Dietary choline is required for proper structure and dynamics of cell membranes, lipoprotein synthesis, and methyl-group metabolism. In mammals, choline is synthesized via phosphatidylethanolamine N-methyltransferase (Pemt), which converts phosphatidylethanolamine to phosphatidylcholine. Pemt(-/-) mice have impaired VLDL secretion and developed fatty liver when fed a high-fat (HF) diet. Because of the reduction in plasma lipids, Pemt(-/-)/low-density lipoprotein receptor knockout (Ldlr(-/-)) mice are protected from atherosclerosis. The goal of this study was to investigate the importance of dietary choline in the metabolic phenotype of Pemt(-/-)/Ldlr(-/-) male mice. At 10-12 wk of age, Pemt(+/+)/Ldlr(-/-) (HF(+/+)) and half of the Pemt(-/-)/Ldlr(-/-) (HF(-/-)) mice were fed an HF diet with normal (1.3 g/kg) choline. The remaining Pemt(-/-)/Ldlr(-/-) mice were fed an HF diet supplemented (5 g/kg) with choline (HFCS(-/-) mice). The HF diet contained 60% of calories from fat and 1% cholesterol, and the mice were fed for 16 d. HF(-/-) mice lost weight and developed hepatomegaly, steatohepatitis, and liver damage. Hepatic concentrations of free cholesterol, cholesterol-esters, and triglyceride (TG) were elevated by 30%, 1.1-fold and 3.1-fold, respectively, in HF(-/-) compared with HF(+/+) mice. Choline supplementation normalized hepatic cholesterol, but not TG, and dramatically improved liver function. The expression of genes involved in cholesterol transport and esterification increased by 50% to 5.6-fold in HF(-/-) mice when compared with HF(+/+) mice. Markers of macrophages, oxidative stress, and fibrosis were elevated in the HF(-/-) mice. Choline supplementation normalized the expression of these genes. In conclusion, HF(-/-) mice develop liver failure associated with altered cholesterol metabolism when fed an HF/normal choline diet. Choline supplementation normalized cholesterol metabolism, which was sufficient to prevent nonalcoholic steatohepatitis development and improve liver function. Our data suggest that choline can promote liver health by maintaining cholesterol homeostasis.

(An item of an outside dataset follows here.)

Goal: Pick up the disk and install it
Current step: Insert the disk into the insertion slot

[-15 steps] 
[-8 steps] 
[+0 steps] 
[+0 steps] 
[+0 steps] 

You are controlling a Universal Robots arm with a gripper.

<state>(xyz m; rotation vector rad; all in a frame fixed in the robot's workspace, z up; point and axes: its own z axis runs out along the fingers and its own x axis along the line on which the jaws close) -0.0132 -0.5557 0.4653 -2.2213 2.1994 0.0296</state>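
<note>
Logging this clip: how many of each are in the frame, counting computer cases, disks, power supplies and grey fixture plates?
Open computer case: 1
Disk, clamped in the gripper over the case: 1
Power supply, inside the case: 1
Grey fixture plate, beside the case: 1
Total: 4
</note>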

Specificity and rate of human and mouse liver and plasma phosphatidylcholine synthesis analyzed in vivo.

Phosphatidylcholine (PC) synthesis by the direct cytidine diphosphate choline (CDP-choline) pathway in rat liver generates predominantly mono- and di-unsaturated molecular species, while polyunsaturated PC species are synthesized largely by the phosphatidylethanolamine-N-methyltransferase (PEMT) pathway. Although altered PC synthesis has been suggested to contribute to development of hepatocarcinoma and nonalcoholic steatohepatitis, analysis of the specificity of hepatic PC metabolism in human patients has been limited by the lack of sensitive and safe methodologies. Here we incorporated a deuterated methyl-D(9)-labled choline chloride, to quantify biosynthesis fluxes through both of the PC synthetic pathways in vivo in human volunteers and compared these fluxes with those in mice. Rates and molecular specificities of label incorporated into mouse liver and plasma PC were very similar and strongly suggest that label incorporation into human plasma PC can provide a direct measure of hepatic PC synthesis in human subjects. Importantly, we demonstrate for the first time that the PEMT pathway in human liver is selective for polyunsaturated PC species, especially those containing docosahexaenoic acid. Finally, we present a multiple isotopomer distribution analysis approach, based on transfer of deuterated methyl groups to S-adenosylmethionine and subsequent sequential methylations of PE, to quantify absolute flux rates through the PEMT pathway that are applicable to studies of liver dysfunction in clinical studies.